→ To do
Here is a listing. Write it all out again exactly, but not its pictures.

Collected data Block Start

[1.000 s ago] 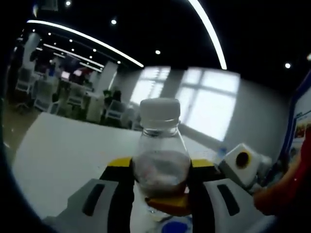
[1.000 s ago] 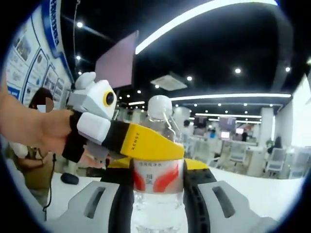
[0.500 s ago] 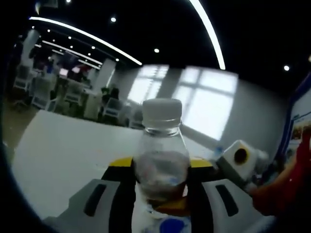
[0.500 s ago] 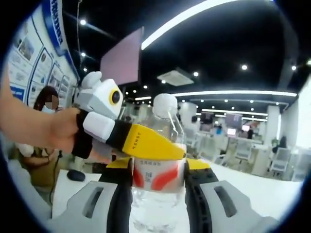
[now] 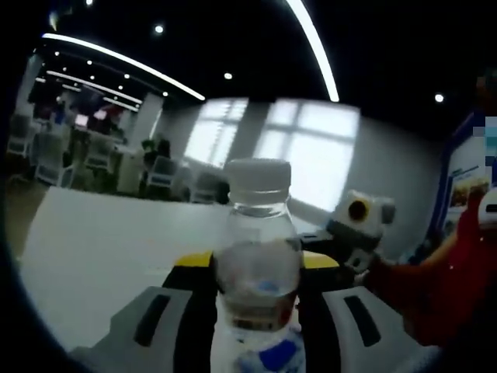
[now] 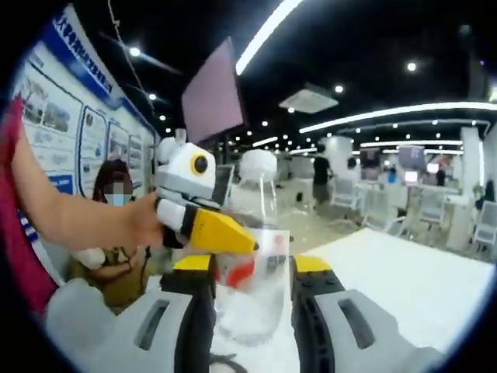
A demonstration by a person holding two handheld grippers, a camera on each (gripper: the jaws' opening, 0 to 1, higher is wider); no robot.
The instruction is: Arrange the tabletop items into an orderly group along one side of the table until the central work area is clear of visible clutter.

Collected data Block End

→ Finished task
[1.000 s ago] 
[1.000 s ago] 
[0.500 s ago] 
[0.500 s ago] 
[now] 
[now] 
A demonstration by a person holding two handheld grippers, a camera on each (gripper: the jaws' opening, 0 to 1, higher is wider); no robot.
The instruction is: Arrange the tabletop items into an orderly group along one side of the table until the central work area is clear of visible clutter.

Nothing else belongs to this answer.